» Exercise goal:
Tally up the lines below that carry the word "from", answering with the figure alone.

» The data:
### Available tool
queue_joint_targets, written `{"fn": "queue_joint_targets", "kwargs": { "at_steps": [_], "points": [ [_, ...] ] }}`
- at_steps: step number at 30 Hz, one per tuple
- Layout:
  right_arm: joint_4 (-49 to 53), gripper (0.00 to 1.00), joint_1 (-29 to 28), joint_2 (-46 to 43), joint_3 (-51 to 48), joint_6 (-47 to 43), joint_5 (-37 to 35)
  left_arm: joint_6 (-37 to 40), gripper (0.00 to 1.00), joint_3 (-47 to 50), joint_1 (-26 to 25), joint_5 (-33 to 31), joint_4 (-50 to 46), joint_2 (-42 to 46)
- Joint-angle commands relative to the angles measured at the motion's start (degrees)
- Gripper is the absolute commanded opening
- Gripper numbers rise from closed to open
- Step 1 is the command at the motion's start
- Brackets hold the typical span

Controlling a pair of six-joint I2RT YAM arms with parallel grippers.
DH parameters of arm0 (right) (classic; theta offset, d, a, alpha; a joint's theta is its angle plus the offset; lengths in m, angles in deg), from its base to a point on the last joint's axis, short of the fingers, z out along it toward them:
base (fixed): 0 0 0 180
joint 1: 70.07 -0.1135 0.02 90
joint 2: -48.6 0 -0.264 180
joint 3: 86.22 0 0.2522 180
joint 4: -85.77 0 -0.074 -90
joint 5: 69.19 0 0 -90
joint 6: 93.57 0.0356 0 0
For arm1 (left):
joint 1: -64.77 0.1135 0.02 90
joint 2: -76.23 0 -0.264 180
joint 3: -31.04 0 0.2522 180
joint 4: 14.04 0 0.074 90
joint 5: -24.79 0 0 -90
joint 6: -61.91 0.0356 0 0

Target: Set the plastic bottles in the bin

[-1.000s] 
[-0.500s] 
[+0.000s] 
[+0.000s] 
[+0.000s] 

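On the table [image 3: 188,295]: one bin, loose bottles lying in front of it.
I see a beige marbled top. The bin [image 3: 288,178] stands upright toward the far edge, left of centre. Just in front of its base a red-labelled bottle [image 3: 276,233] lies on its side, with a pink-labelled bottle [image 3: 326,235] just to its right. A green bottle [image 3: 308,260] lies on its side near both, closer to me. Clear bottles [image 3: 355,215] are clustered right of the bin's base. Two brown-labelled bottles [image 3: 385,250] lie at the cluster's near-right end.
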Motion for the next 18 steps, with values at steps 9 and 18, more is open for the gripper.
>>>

» Response area:
2